> _WHAT YOU ARE ASKED TO DO_
Write every line below out again, exactly as given, but leave out the pictures.

> _SUPPLIED DATA_

☆ ☆ ☆ ☆ ☆

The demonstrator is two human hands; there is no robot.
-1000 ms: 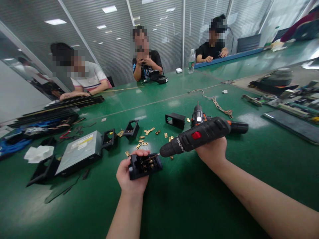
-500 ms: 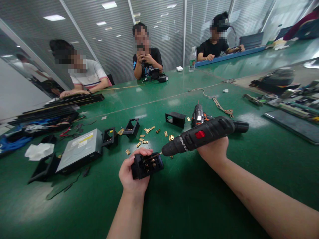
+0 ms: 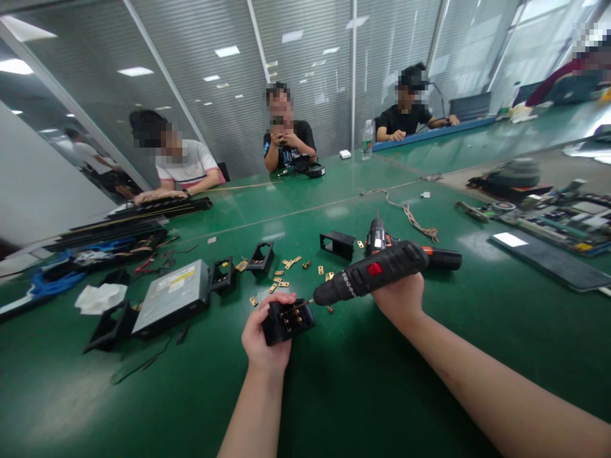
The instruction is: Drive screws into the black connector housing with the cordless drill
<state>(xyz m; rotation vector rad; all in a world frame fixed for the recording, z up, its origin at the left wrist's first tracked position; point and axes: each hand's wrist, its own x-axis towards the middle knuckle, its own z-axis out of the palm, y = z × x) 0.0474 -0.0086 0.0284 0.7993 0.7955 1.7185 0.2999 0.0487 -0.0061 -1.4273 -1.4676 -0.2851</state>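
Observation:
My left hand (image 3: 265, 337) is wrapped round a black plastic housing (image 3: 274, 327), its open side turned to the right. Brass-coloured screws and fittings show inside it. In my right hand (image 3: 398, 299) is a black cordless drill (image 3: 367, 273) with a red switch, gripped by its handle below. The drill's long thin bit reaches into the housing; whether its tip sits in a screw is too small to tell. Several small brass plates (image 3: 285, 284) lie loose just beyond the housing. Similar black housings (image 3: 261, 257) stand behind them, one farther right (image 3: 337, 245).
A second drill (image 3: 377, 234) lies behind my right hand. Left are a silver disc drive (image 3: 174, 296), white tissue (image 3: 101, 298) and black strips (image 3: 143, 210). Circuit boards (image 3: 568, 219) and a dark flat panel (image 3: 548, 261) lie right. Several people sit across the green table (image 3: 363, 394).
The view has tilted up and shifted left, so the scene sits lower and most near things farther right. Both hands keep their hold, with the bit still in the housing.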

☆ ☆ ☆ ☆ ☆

> _SOLVED EXERCISE_
The demonstrator is two human hands; there is no robot.
-1000 ms: 
-500 ms: 
+0 ms: 
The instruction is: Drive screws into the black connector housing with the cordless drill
<state>(xyz m; rotation vector rad; all in a world frame fixed for the recording, z up, its origin at the left wrist's first tracked position; point and axes: each hand's wrist, its own x-axis towards the middle knuckle, its own z-axis out of the palm, y = z × x) 0.0474 -0.0086 0.0284 0.7993 0.7955 1.7185 0.2999 0.0487 -0.0061 -1.4273 -1.4676 -0.2851</state>
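Observation:
My left hand (image 3: 265, 337) is wrapped round a black plastic housing (image 3: 274, 327), its open side turned to the right. Brass-coloured screws and fittings show inside it. In my right hand (image 3: 398, 299) is a black cordless drill (image 3: 367, 273) with a red switch, gripped by its handle below. The drill's long thin bit reaches into the housing; whether its tip sits in a screw is too small to tell. Several small brass plates (image 3: 285, 284) lie loose just beyond the housing. Similar black housings (image 3: 261, 257) stand behind them, one farther right (image 3: 337, 245).
A second drill (image 3: 377, 234) lies behind my right hand. Left are a silver disc drive (image 3: 174, 296), white tissue (image 3: 101, 298) and black strips (image 3: 143, 210). Circuit boards (image 3: 568, 219) and a dark flat panel (image 3: 548, 261) lie right. Several people sit across the green table (image 3: 363, 394).
The view has tilted up and shifted left, so the scene sits lower and most near things farther right. Both hands keep their hold, with the bit still in the housing.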

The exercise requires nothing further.